Asked  7 Months ago    Answers:  5   Viewed   46 times

So I have an array of strings, and all of the strings are using the system default ANSI encoding and were pulled from a SQL database. So there are 256 different possible character byte values (single byte encoding).
Is there a way I can get json_encode() to work and display these characters instead of having to use utf8_encode() on all of my strings and ending up with stuff like u0082?

Or is that the standard for JSON?

 Answers

35

Is there a way I can get json_encode() to work and display these characters instead of having to use utf8_encode() on all of my strings and ending up with stuff like "u0082"?
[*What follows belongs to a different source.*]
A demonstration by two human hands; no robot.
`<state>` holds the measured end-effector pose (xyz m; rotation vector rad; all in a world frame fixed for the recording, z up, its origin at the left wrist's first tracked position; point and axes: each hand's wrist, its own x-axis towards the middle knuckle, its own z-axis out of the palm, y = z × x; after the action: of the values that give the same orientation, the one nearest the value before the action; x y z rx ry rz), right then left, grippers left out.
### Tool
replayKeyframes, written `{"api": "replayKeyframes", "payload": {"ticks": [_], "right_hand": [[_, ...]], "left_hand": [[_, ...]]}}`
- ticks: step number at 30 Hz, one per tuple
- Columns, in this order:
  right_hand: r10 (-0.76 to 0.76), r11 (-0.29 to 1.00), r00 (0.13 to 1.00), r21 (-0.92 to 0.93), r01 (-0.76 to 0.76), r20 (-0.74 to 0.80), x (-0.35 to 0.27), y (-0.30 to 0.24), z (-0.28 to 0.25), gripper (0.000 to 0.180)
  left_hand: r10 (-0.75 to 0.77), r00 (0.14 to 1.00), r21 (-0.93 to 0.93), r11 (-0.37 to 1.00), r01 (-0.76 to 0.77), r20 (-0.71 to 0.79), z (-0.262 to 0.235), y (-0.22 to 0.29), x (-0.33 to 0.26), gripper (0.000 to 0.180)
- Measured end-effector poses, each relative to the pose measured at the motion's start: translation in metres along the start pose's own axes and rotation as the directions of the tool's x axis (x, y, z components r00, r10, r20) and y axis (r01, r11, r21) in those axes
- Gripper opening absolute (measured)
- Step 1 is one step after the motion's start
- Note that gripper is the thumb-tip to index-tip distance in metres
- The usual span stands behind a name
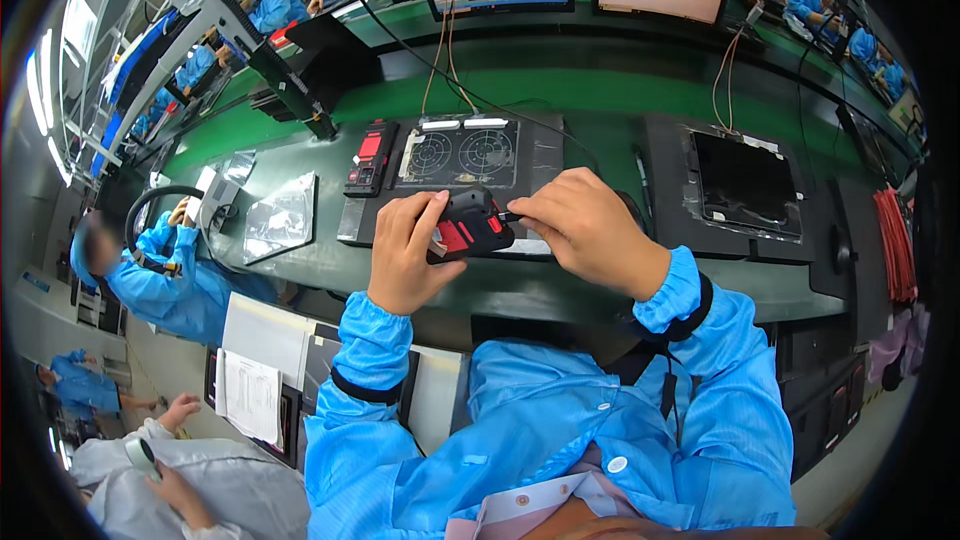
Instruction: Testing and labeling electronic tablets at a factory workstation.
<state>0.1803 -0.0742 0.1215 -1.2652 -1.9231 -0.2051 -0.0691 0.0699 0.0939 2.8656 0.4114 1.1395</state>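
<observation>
The dark green worktable (715, 282) curves across the view, its near edge just in front of the person's body. A narrow strip of its top runs between that edge and two flat black boards; between the boards, a gap holds a slim pen-like stick (643, 180). On the left board is a dark panel with two round target-like grilles (460, 153), with a second black-and-red device (370, 157) beside it; a clear plastic bag (280, 217) lies farther left. The black-and-red handheld device (468, 227) is held between both hands, near the left board's front edge. The left hand (403, 250) grips its left end, fingers over the top and thumb below; the right hand (585, 230) pinches a small dark plug-like piece (511, 217) at its right end — whether seated, I cannot tell. The device is tilted, its thick black casing framing bright red panels.
</observation>
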Motion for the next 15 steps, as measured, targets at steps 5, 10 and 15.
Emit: {"api": "replayKeyframes", "payload": {"ticks": [5, 10, 15], "right_hand": [[-0.027, 0.999, 0.989, -0.021, 0.031, 0.147, 0.010, 0.007, 0.000, 0.022], [0.006, 1.000, 0.967, 0.021, -0.012, 0.255, 0.014, 0.021, 0.009, 0.019], [0.143, 0.984, 0.967, -0.131, -0.116, 0.213, 0.020, 0.035, 0.033, 0.049]], "left_hand": [[0.000, 0.989, -0.039, 0.999, 0.006, 0.149, -0.006, -0.004, 0.005, 0.099], [0.017, 0.973, -0.063, 0.998, -0.003, 0.232, -0.006, -0.012, 0.018, 0.100], [0.039, 0.950, -0.047, 0.999, -0.026, 0.309, 0.016, -0.048, 0.042, 0.095]]}}
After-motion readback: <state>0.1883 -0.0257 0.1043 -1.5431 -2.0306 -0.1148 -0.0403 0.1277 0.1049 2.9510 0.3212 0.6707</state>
If you have an ANSI encoded string, using utf8_encode() is the wrong function to deal with this. You need to properly convert it from ANSI to UTF-8 first. That will certainly reduce the number of Unicode escape sequences like u0082 from the json output, but technically these sequences are valid for json, you must not fear them.
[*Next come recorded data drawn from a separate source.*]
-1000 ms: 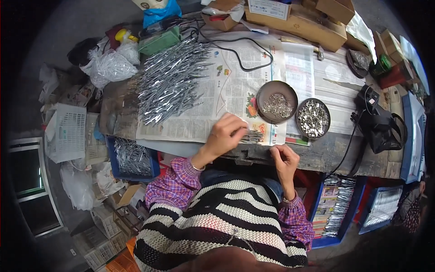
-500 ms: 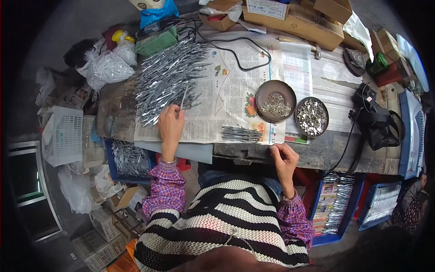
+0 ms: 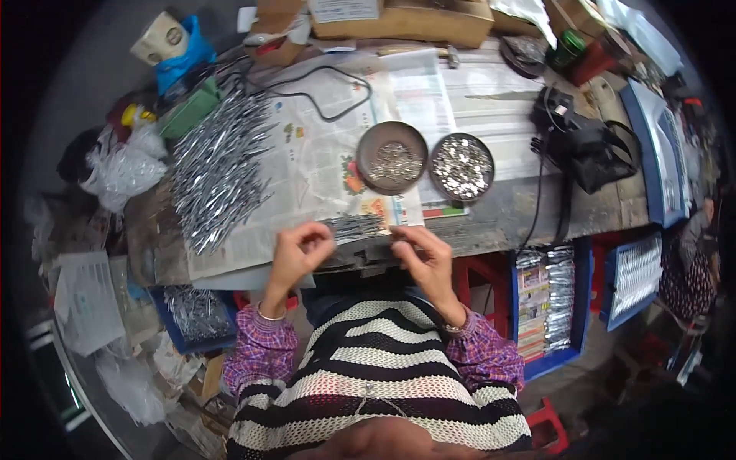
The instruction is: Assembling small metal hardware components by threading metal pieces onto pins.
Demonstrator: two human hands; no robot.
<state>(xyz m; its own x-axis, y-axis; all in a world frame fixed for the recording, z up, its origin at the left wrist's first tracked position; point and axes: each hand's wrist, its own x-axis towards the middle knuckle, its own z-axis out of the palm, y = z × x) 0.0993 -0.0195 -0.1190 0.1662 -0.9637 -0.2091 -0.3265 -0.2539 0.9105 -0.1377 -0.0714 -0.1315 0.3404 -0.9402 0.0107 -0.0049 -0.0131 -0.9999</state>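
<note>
My left hand (image 3: pixel 300 254) is at the near edge of the bench, thumb and fingertips pinched together; blur hides what is between them. Across from it, my right hand (image 3: pixel 426 259) also pinches, and anything in its fingertips is too small to name. Between and just beyond both hands lies a small row of thin grey metal rods (image 3: pixel 354 225) on the newspaper (image 3: pixel 310 176). A large heap of similar silvery rods (image 3: pixel 222 165) spreads to the left. Beyond my right hand stand a round brown dish of small metal pieces (image 3: pixel 368 142) and a dark dish of shiny round bits (image 3: pixel 462 198).
Black cables and a strapped black device (image 3: pixel 594 165) lie on the right of the bench. A hammer (image 3: pixel 452 57) and cardboard boxes (image 3: pixel 406 23) are at the back. Blue trays of metal parts (image 3: pixel 583 307) stand below at right, another blue tray (image 3: pixel 157 314) at left.
My left hand has moved right from the big heap to beside the small row of rods. The right hand stays near that row's right end. The whole view has shifted and turned.
</note>
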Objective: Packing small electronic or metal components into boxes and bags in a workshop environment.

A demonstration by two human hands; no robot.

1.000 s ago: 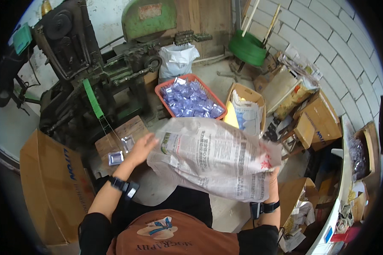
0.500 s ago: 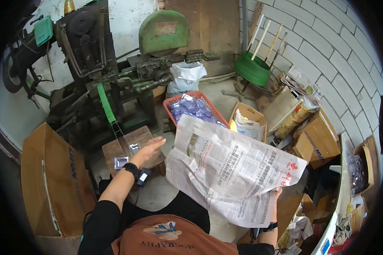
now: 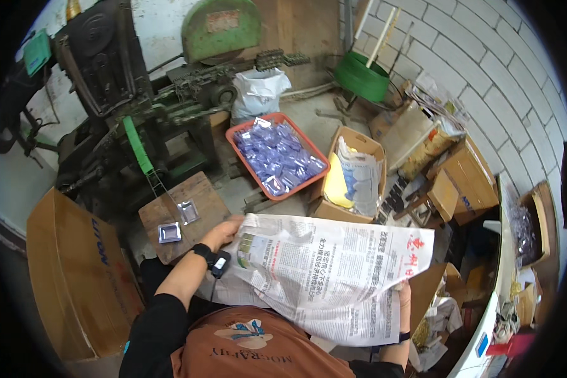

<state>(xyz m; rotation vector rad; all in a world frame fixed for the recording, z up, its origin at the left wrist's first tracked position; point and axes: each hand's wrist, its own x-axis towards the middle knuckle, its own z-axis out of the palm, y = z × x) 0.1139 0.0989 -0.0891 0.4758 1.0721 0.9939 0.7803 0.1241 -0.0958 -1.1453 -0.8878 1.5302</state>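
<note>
I hold a large sheet of newspaper (image 3: 324, 277) spread flat over my lap. My left hand (image 3: 223, 232) grips its upper left corner, a black watch on that wrist. My right hand (image 3: 403, 296) pinches the sheet's right edge and is mostly hidden behind the paper. Just left of my left hand stands a small wooden block (image 3: 183, 214) with two small clear-wrapped packets (image 3: 170, 233) lying on it.
An orange tray (image 3: 239, 142) of purple packets sits ahead, beside an open cardboard box (image 3: 375, 148) lined with paper. A dark green machine (image 3: 138, 120) stands at the left, a big cardboard carton (image 3: 69, 271) beside my left arm. Boxes, a green bucket (image 3: 359, 75) and clutter line the brick wall at right.
The newspaper has gone from crumpled and bunched to opened out flat. My left hand has moved from the wooden block onto the sheet's left corner.
</note>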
Converting ANSI to UTF-8 with PHP

json_encode works with UTF-8 encoded strings only. If you need to create valid json successfully from an ANSI encoded string, you need to re-encode/convert it to UTF-8 first. Then json_encode will just work as documented.

To convert an encoding from ANSI (more correctly I assume you have a Windows-1252 encoded string, which is popular but wrongly referred to as ANSI) to UTF-8 you can make use of the mb_convert_encoding() function:

$str = mb_convert_encoding($str, "UTF-8", "Windows-1252");

Another function in PHP that can convert the encoding / charset of a string is called iconv based on libiconv. You can use it as well:

$str = iconv("CP1252", "UTF-8", $str);

Note on utf8_encode()

utf8_encode() does only work for Latin-1, not for ANSI. So you will destroy part of your characters inside that string when you run it through that function.


Related: What is ANSI format?


For a more fine-grained control of what json_encode() returns, see the list of predifined constants (PHP version dependent, incl. PHP 5.4, some constants remain undocumented and are available in the source code only so far).

Changing the encoding of an array/iteratively (PDO comment)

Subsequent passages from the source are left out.